The moment he got out of my sight, I brought Winton back to his house as I also went back inside, and to my room.I started my day peacefully, nothing in my head but pure peace. But that peace that I've been longing for since like monday, went away in split seconds, just because of my own mind too, just because of my unecessary feelings...
I plopped on my bed as I felt so tired and unmotivated again. I just want to get rid of these feelings. It's my body, my mind, my own feelings but why don't I have any control of it?
Ughh.
I groaned as I reached for my phone and connected it to my speaker. I played blasting songs just to maybe get this thoughts out of my head, but it didn't help one bit and instead made my mind more messed up, unabling it to think more straight.
I abruptly stopped it and threw my phone on my pillow as I stood up and went to sit on the chair on my study table. Planning on reading a comic book, just to maybe, maybe and hopefully get my mind off things that's been bothering me.
I opened the book, read the words written there but my mind was still on him, only on him and the idea of liking him.
I have feelings for him - I like him - But I must not like him - But I can't stop myself - I want to forget everything - But if I do, I'll forget him as well and the friendship we have -
Thoughts keep running inside my mind. One part is thinking of ways but the other is on the contrary. Overthinking won't do me any good nor will change anything but I can't seem to stop my own self.
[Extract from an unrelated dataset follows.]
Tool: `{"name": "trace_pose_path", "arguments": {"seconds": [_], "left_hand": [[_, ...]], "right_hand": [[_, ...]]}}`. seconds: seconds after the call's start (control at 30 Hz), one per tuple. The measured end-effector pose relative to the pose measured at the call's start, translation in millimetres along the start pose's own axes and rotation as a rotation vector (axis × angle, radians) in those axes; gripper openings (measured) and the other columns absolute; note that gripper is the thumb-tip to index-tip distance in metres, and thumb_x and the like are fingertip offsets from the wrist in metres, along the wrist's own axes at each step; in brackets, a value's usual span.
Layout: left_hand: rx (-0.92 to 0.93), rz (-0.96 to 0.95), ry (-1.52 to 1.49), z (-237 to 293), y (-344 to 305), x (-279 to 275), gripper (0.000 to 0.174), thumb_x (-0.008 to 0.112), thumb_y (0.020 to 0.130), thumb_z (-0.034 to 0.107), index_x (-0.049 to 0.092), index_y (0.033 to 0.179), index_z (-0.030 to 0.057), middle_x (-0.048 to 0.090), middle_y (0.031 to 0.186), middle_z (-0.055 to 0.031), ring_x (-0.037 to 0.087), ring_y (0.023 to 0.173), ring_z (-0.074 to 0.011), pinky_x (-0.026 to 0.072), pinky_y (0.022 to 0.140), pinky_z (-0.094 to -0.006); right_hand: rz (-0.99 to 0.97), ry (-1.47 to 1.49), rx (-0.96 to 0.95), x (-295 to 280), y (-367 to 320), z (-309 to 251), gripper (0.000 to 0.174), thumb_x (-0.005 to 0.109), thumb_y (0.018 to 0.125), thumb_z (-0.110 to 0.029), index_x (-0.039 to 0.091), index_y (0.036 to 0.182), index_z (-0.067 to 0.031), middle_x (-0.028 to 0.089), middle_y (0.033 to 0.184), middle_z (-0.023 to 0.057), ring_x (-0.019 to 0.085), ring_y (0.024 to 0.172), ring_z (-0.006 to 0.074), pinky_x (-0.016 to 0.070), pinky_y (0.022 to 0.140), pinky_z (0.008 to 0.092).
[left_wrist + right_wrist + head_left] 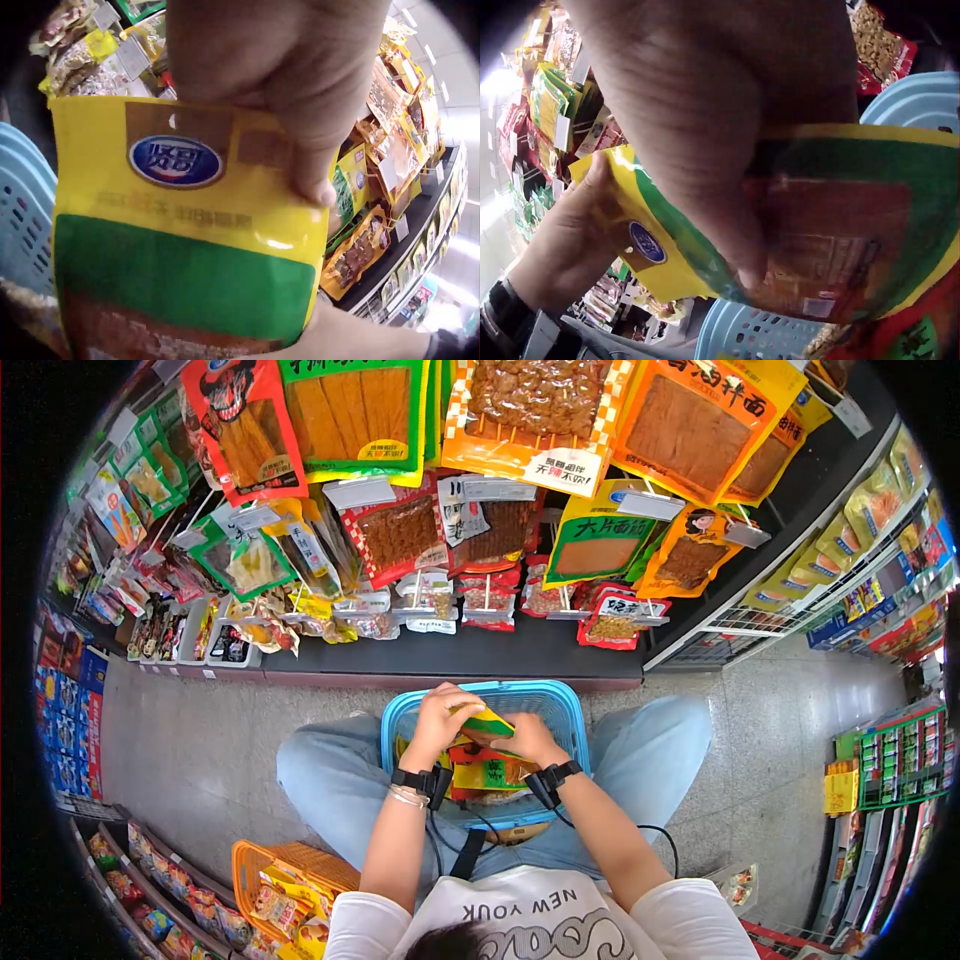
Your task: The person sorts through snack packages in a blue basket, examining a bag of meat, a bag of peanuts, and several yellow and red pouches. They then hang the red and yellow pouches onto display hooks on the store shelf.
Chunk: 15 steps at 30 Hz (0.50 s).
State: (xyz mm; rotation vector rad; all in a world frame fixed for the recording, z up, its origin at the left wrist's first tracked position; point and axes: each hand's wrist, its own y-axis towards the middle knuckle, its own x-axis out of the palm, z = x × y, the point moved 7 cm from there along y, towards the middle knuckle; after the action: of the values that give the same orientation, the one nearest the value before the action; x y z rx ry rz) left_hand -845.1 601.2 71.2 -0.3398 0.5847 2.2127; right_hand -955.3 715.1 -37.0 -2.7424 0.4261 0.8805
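Over a blue plastic basket (520,688), both hands hold one yellow and green snack packet (490,725). My left hand (440,718) grips its yellow top end, thumb on the face near a blue oval logo in the left wrist view. At the other end, my right hand (530,740) pinches the packet (840,240), thumb lying across its brownish window in the right wrist view. The packet is tilted, and hands hide part of it in each view. Several colourful snack packets (495,772) lie in the basket beneath, between the person's legs.
A dark shelf (450,660) ahead carries hanging snack packets, including a green and yellow one (598,540). An orange basket (255,850) with packets stands at lower left. Wire racks (770,615) flank the right side. Cables (655,835) run from the wrist straps.
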Motion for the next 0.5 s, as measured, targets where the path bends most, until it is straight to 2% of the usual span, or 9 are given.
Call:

Ughh! This is too much for me to handle!
"Hey, he's waiting for you out—Ah!", I snapped out from my thoughts, well, a little bit when I heard Lily, and she's on the door. She opened it, without even knocking. "You startled me! Why are you spacing out like that, you look terrifying!", After barging in inside my room like she owns it, she even has the audacity to judge me like that.
I want to get mad and shout at her so bad but I'm tired, too tired to even raise my voice a little. I heaved a deep sigh before facing her.
"Just go out, will you."
"But J-"
"I don't care, okay? I'm tired, just go out.", I could just care less whoever is waiting for me outside. I'm tired and I just want to stay in my room until I'm obliged to go out.
"Okay okay.", She took a couple of steps back, and closed the door after even sarcastically grinning at me.
I just took a deep breath and tend my eyes back to the comic book, I tried to read again but then again it was still useless, not a word can even be processed by my messed up mind.
Oh please. Can someone kindly save me from this great terror?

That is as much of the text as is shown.